Gregory of Nazianzus, Epistle 101, To Cledonius

For He was made man that we might be made God.

Athanasius, On the Incarnation, Section 54

The Spirit's message to us is never, 'Look at me; listen to me; come to me; get to know me,' but always, 'Look at him, and see his glory; listen to him, and hear his word; go to him, and have life; get to know him, and taste his gift of joy and peace.'

Take away the Word, and no faith will then remain.

john calvin, Institutes of the Christian Religion, Book 3, Chapter 2

The Holy Spirit is no Sceptic, and the things He has written in our hearts are not doubts or opinions, but assertions — surer and more certain than sense and life itself.

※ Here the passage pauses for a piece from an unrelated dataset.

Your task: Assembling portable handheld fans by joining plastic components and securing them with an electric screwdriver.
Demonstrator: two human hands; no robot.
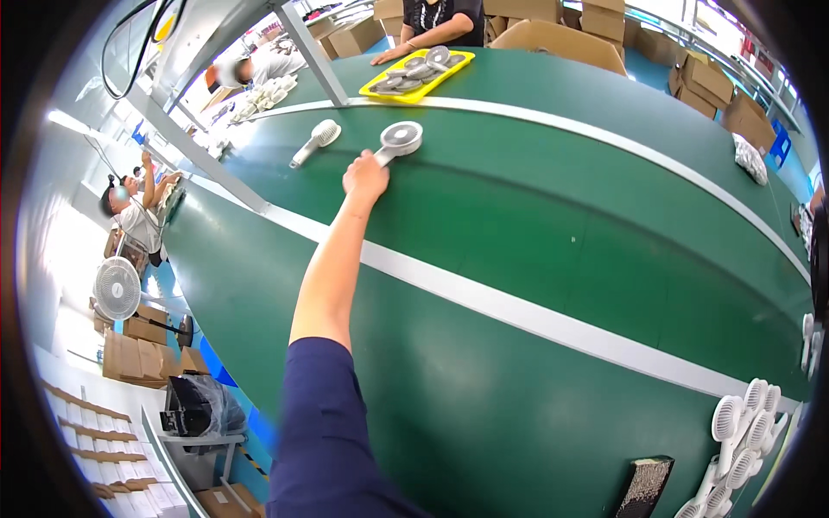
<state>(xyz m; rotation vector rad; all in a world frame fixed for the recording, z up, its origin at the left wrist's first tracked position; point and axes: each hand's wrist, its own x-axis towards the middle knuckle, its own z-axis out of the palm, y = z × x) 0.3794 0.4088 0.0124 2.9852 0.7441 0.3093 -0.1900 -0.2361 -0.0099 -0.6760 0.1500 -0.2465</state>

Martin Luther, The Bondage of the Will

Prayer Focus

Spirit of God, keep our eyes on the actual Jesus of the Gospels — the one with calluses, tears, and scars, crucified and risen. When we start drifting toward a smoother Jesus of our own design, pull us back to the real one. He is better.

Meditation

Read 1 John 4:2-3 slowly. John does not test spirits by their power, their poetry, or how they make you feel. He tests what they confess about Jesus. Think of one 'spiritual' voice you admire — a song, a speaker, an account you follow. What does it actually say about Jesus come in the flesh?

Question for Discussion

Every generation rebuilds some version of the old Gnostic mistake — a 'spiritual' Christ detached from the embodied Jesus of the Gospels. Where do you see an edited Jesus in our culture right now? Harder question: where do you see one in yourself?